§ **DIRECTIONS FOR THIS TASK**: Among the entries below, find the lines that hold the word "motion" and report them.

§ **RECORDS SUPPLIED**:
= Beginning of Section =
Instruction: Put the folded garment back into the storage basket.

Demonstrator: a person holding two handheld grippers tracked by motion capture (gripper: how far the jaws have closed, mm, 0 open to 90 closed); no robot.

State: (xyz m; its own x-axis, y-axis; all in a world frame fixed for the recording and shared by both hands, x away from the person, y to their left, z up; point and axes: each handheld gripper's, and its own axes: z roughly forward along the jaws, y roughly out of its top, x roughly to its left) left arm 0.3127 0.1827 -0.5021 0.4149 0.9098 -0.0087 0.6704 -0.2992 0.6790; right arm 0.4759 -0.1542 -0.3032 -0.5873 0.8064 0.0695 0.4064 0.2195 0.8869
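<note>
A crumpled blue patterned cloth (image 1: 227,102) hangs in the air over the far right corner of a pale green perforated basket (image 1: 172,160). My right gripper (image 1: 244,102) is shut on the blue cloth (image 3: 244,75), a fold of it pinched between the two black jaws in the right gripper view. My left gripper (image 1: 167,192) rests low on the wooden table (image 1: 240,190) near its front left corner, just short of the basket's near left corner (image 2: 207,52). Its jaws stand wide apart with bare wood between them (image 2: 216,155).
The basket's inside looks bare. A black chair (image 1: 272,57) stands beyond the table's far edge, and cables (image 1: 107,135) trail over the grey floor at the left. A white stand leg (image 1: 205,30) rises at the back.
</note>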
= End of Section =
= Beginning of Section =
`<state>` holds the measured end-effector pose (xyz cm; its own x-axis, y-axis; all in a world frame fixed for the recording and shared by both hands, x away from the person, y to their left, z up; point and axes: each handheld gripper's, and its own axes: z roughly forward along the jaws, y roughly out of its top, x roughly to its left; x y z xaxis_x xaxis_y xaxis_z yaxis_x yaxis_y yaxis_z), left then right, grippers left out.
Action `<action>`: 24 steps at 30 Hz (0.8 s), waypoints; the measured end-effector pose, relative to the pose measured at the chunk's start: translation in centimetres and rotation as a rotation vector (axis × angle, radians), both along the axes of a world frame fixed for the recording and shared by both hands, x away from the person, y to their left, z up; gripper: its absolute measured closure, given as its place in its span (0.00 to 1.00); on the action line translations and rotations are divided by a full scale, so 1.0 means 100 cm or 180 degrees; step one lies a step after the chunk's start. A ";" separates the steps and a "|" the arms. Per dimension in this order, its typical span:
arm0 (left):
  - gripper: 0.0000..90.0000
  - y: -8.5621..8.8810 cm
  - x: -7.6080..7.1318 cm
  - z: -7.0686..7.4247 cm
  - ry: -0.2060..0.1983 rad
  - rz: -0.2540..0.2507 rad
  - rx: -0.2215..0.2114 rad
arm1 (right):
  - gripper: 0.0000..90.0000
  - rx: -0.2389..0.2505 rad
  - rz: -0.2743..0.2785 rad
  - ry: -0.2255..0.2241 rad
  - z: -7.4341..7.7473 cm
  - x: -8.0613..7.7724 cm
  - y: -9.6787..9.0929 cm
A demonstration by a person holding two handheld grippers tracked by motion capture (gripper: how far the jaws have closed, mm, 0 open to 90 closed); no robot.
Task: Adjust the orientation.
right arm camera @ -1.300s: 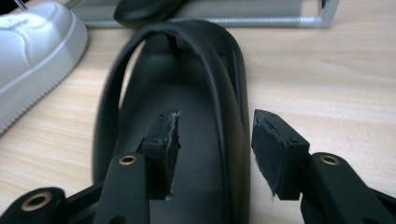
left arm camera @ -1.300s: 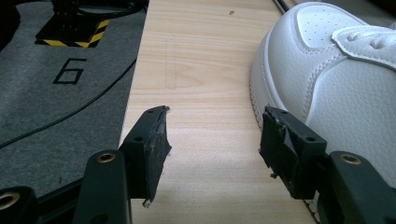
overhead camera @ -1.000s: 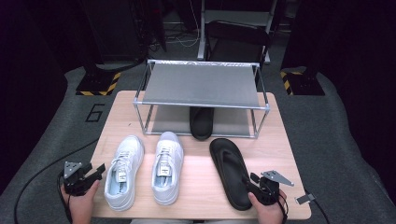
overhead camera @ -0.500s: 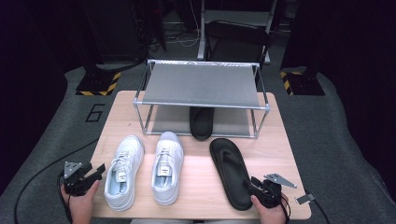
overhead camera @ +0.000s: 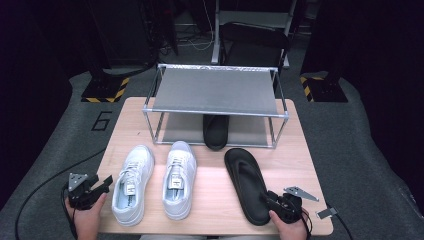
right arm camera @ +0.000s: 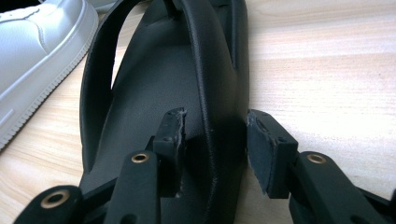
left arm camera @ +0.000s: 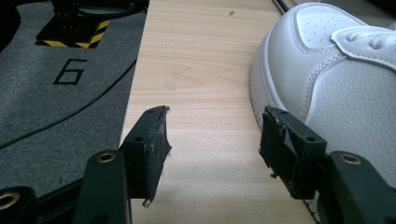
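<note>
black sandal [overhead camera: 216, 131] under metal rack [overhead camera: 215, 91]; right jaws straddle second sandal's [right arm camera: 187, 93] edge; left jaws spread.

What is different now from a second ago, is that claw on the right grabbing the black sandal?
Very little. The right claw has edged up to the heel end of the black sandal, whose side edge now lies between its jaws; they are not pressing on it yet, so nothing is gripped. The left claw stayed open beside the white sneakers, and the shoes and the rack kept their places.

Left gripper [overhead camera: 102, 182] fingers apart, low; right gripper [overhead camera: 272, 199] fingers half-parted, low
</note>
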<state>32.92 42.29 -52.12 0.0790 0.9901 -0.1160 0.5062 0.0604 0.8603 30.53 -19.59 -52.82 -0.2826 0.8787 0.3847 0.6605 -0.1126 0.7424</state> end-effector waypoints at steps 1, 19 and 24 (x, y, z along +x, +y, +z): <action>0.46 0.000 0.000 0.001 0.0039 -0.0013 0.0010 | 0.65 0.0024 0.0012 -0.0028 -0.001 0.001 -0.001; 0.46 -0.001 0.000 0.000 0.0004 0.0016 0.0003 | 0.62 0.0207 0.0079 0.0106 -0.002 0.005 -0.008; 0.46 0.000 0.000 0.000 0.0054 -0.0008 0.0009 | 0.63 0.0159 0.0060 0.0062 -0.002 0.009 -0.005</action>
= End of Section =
§ **ANSWER TO THE PROBLEM**:
Demonstrator: a person holding two handheld grippers tracked by motion capture (gripper: how far the jaws have closed, mm, 0 open to 90 closed); no robot.
A demonstration by a person holding two handheld grippers tracked by motion capture (gripper: how far the jaws have closed, mm, 0 open to 90 closed); no robot.

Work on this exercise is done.